* _Exercise requirements_: Scan the data below and give the number of lines that include the word "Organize", with no other words.

* _Data entries_:
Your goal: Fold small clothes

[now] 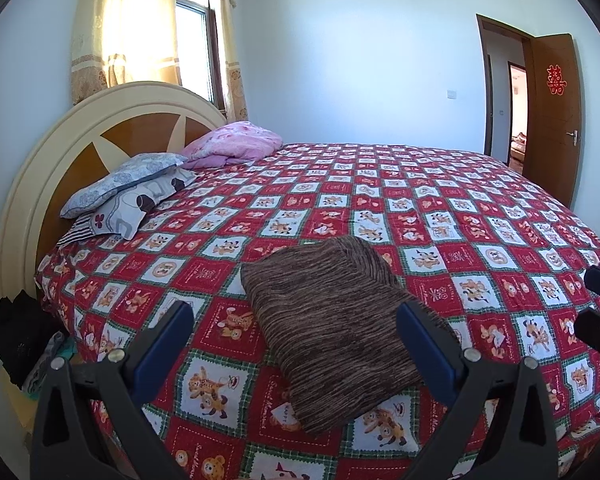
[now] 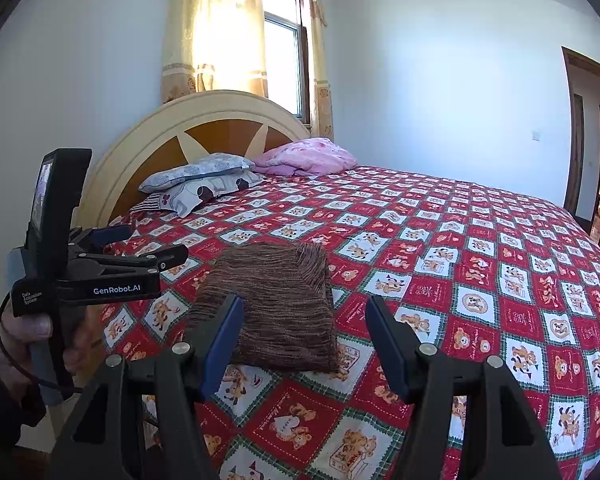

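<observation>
- Left gripper (image 1: 296,332): blue-padded jaws spread wide, nothing between the pads. It hangs over the near edge of the bed, with the brown garment (image 1: 332,328) lying on the cover beyond and between the finger lines, not touched.
- Right gripper (image 2: 304,332): jaws apart, empty, aimed at the garment's near right corner; left pad overlaps the cloth in view only.
- A hand (image 2: 40,344) holds the left tool by its handle, at the left of the right wrist view.
- Garment: brown streaked knit, already a compact folded rectangle, near bed edge, on the red checked bedspread (image 1: 440,208).
- Judgement: fold looks finished or nearly so; both tools stand off. Next move calls for either a last half-fold, pinching both near corners together, or setting it aside.
- Far: pillows (image 1: 128,192), pink quilt (image 1: 236,142), headboard (image 1: 100,120), door (image 1: 556,120).
</observation>
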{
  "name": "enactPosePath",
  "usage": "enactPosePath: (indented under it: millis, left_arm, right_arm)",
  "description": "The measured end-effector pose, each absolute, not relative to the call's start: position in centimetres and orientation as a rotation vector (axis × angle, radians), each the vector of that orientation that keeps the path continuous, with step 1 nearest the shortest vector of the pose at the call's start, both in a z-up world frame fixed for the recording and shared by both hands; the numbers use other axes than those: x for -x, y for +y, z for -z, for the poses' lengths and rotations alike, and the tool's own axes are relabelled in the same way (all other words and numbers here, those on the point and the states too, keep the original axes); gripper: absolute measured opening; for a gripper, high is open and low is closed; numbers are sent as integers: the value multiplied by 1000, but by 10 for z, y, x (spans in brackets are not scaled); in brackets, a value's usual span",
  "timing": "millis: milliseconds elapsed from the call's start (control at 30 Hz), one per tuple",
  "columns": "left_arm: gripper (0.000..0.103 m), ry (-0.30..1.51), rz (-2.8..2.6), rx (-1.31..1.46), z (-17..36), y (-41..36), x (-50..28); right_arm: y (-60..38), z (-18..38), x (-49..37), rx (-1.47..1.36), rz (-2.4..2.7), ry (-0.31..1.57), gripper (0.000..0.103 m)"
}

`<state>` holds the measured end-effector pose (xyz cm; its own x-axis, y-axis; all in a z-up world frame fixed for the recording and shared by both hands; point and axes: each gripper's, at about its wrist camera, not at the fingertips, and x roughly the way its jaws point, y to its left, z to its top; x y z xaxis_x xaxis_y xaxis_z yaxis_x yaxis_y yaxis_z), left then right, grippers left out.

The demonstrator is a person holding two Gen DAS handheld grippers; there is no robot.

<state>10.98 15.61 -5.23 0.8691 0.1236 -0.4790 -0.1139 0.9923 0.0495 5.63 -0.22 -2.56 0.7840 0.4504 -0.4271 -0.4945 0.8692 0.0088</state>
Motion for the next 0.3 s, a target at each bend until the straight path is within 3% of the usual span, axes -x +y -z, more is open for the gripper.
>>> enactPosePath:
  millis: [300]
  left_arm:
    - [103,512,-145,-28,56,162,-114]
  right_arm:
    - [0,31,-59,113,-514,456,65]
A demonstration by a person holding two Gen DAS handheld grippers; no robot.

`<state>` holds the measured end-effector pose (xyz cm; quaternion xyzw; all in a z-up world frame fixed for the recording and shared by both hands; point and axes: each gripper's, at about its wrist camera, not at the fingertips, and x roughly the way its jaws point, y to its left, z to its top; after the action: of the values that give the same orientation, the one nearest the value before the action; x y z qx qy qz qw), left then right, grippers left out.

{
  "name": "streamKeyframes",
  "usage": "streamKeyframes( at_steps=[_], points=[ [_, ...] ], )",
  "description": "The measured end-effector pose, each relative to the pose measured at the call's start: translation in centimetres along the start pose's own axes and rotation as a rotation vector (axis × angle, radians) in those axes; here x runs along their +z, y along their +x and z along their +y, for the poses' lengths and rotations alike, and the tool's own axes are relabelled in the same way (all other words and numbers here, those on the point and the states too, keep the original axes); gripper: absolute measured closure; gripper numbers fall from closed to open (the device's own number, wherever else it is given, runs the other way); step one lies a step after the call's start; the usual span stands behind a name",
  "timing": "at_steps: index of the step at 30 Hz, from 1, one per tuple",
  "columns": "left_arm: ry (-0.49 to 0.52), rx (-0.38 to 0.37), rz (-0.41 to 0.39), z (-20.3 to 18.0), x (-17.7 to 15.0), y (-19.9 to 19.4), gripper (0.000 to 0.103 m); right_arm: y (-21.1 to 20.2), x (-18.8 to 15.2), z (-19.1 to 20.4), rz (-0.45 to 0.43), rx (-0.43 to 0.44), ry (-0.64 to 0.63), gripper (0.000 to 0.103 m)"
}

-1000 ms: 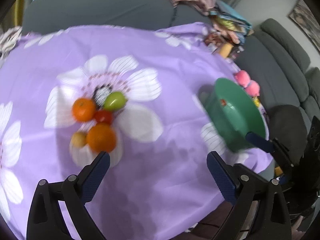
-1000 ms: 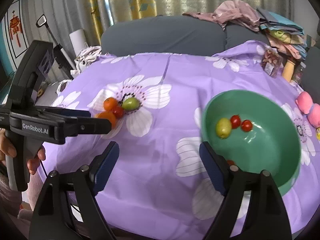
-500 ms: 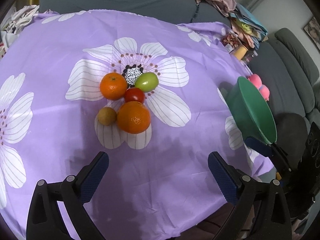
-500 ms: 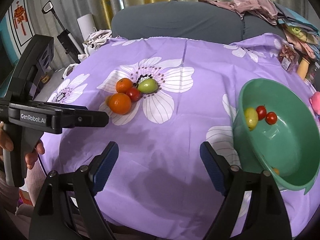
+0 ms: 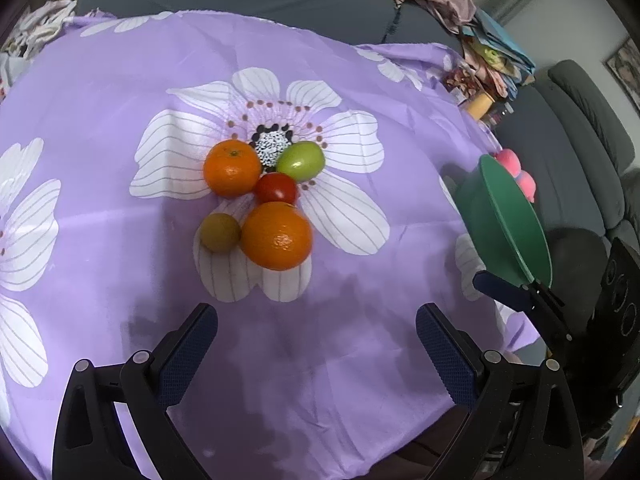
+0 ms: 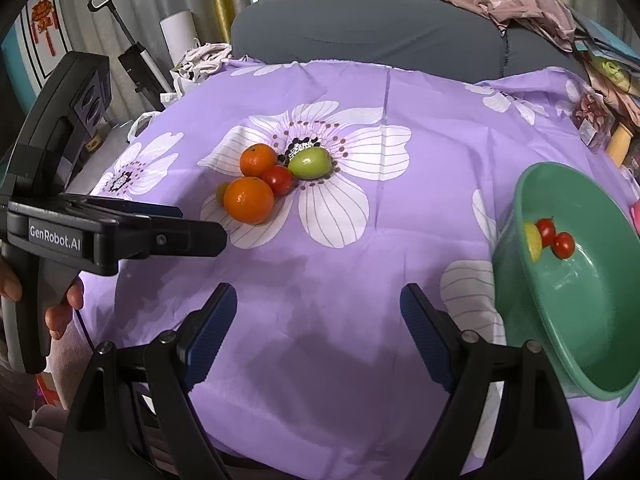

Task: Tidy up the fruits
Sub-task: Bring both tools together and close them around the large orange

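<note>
A cluster of fruit lies on the purple flowered cloth: a large orange, a second orange, a red tomato, a green fruit and a small brown fruit. The cluster shows in the right wrist view too, with the large orange nearest. My left gripper is open and empty, just short of the large orange. My right gripper is open and empty. A green bowl at the right sits tilted and holds two small tomatoes and a yellow-green fruit.
The green bowl stands at the table's right edge with pink objects behind it. A grey sofa with piled clothes runs along the back. Jars and clutter sit at the far right.
My left gripper has moved closer to the fruit cluster, which now looks larger and more central. My right gripper has shifted left, so the bowl sits further right in its view.
</note>
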<state>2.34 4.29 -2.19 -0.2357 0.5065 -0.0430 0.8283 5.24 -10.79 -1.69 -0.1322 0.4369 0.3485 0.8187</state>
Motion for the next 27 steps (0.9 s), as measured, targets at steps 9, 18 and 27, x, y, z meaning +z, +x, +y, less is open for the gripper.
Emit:
streamKeyframes(
  at_steps=[9, 18, 27],
  points=[
    [-0.013, -0.015, 0.011, 0.8, 0.3, 0.6, 0.004, 1.6, 0.4, 0.2, 0.035, 0.007, -0.004, 0.019],
    [-0.004, -0.040, 0.007, 1.1, 0.7, 0.7, 0.004, 3.0, 0.8, 0.7, 0.064, 0.019, -0.017, 0.019],
    [0.010, -0.070, -0.008, 1.0, 0.5, 0.2, 0.004, 3.6, 1.1, 0.9, 0.066, 0.041, -0.029, 0.019]
  ],
)
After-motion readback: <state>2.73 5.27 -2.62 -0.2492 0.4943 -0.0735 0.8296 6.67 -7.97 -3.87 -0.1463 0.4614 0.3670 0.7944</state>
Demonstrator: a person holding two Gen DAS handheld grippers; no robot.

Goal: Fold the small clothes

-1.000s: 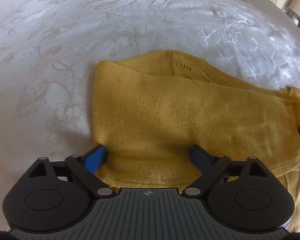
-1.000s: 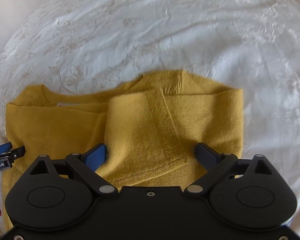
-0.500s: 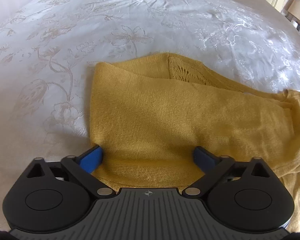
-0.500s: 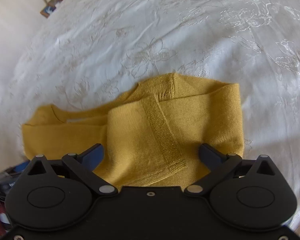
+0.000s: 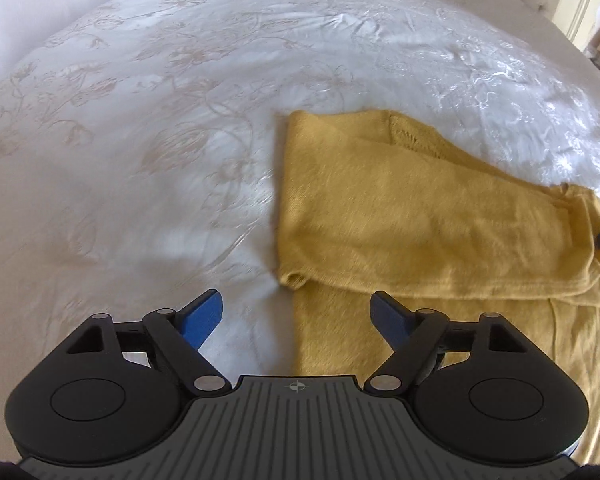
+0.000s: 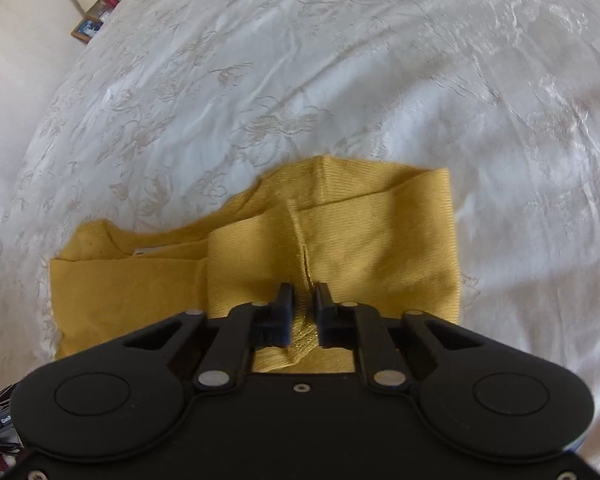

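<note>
Right claw (image 6: 303, 312) pinched on near hem of yellow knit top (image 6: 340, 240); garment's long axis runs leftward; left claw (image 5: 298, 316) wide open, empty, astride its left edge.

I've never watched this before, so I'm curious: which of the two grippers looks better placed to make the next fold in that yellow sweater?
Probably the right gripper: its jaws are shut on the yellow sweater at the ribbed edge. The left gripper is open, holds nothing, and sits at the sweater's left edge, partly over the white bedspread.
</note>
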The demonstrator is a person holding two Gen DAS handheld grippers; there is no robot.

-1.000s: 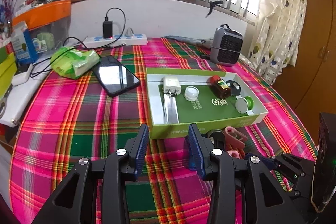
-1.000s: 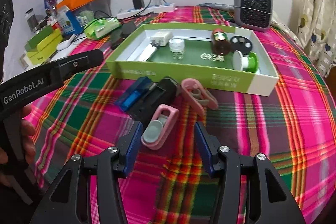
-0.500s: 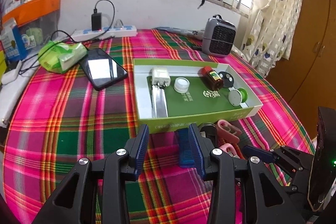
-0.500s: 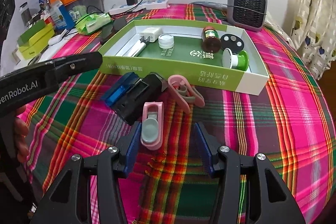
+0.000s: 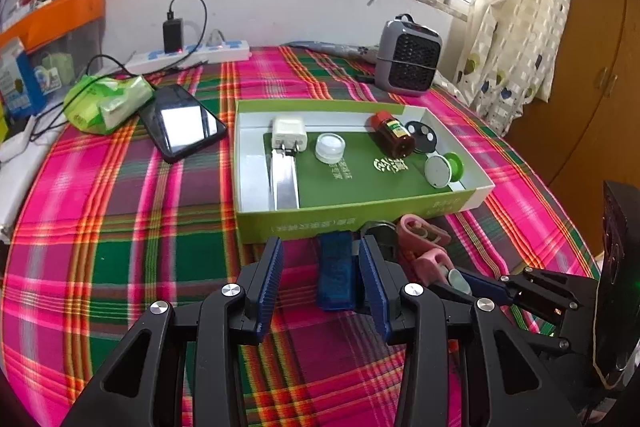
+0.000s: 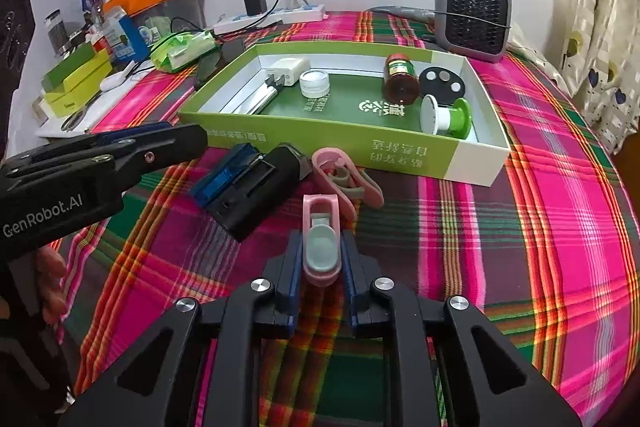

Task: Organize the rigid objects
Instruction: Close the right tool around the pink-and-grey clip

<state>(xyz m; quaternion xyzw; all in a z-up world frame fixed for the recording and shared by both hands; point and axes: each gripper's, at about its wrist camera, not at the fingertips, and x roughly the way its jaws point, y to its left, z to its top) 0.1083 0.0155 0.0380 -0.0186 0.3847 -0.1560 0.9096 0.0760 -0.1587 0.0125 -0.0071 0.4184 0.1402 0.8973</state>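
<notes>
Clamping a pink clip [image 6: 321,247] between its blue-padded fingers [image 6: 294,269], the right gripper [image 6: 320,269] held the piece by its rear end, with the clip's looped front pointing toward the green box [image 6: 328,141]. The clip sat just short of the box's near wall, on the plaid tablecloth [image 6: 540,227]. A second pink clip [image 6: 346,181] lay on the cloth between the held one and the box, close to the wall. Left of that, a black block [image 6: 256,197] and a blue case [image 6: 222,175] lay side by side, touching, also near the box front.

The left gripper [image 5: 320,279] had its fingers [image 5: 270,277] set apart, empty, hovering by the box's near wall; the blue case [image 5: 336,277] showed in the gap between them, closer to the right finger, and contact could not be judged. From the right wrist view the left gripper [image 6: 152,143] reached in from the left, and a hand [image 6: 50,281] was partly visible on its handle.

Inside the box lay a white charger [image 5: 289,135], a silver bar [image 5: 285,179] beneath it, a small white jar [image 5: 330,148], a brown bottle [image 5: 392,133] on its side, a black round disc [image 5: 422,137] and a green spool [image 5: 444,169]. Beyond the box stood a grey heater [image 5: 408,61]; left of the box lay a phone [image 5: 182,121] and a green packet [image 5: 106,101].
</notes>
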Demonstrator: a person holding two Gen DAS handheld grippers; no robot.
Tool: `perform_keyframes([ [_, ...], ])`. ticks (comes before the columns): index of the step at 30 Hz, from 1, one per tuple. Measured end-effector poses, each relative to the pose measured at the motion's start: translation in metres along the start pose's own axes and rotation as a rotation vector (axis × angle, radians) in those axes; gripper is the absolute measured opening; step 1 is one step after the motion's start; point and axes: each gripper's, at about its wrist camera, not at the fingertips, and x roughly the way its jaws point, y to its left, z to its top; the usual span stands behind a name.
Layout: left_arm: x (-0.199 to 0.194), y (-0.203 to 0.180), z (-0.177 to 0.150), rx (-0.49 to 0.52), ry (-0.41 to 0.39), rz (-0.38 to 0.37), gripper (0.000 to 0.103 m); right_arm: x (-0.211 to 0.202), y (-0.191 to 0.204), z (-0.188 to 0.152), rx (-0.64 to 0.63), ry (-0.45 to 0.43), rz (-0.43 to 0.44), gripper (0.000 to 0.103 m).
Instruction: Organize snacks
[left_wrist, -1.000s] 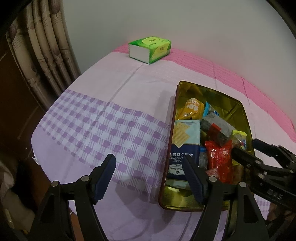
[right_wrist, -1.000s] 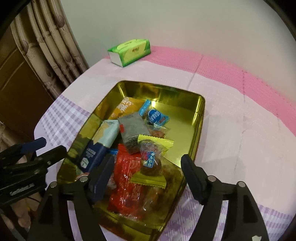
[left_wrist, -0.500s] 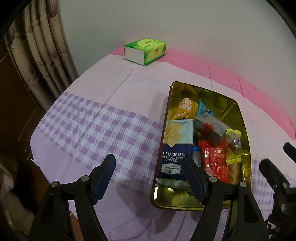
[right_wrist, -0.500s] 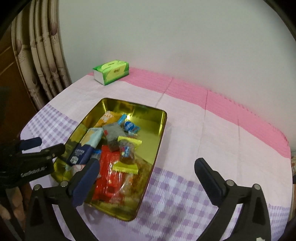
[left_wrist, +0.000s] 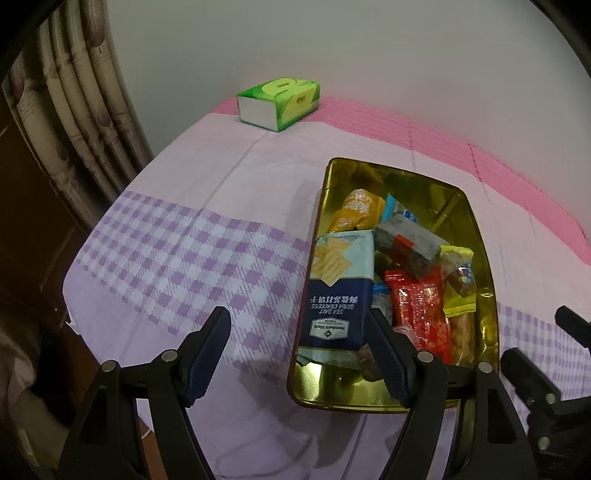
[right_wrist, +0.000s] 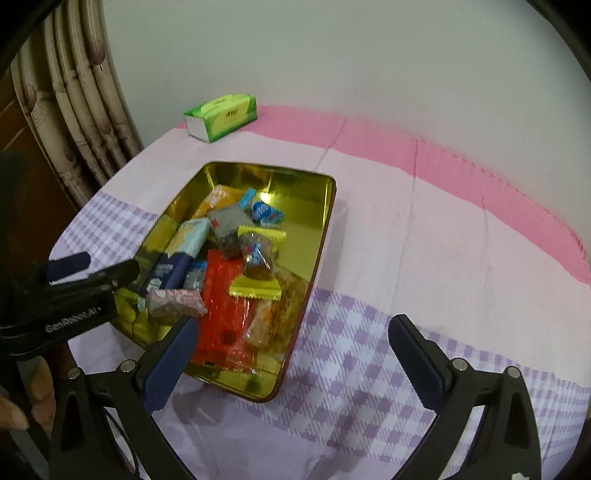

* _Solution for this task_: 2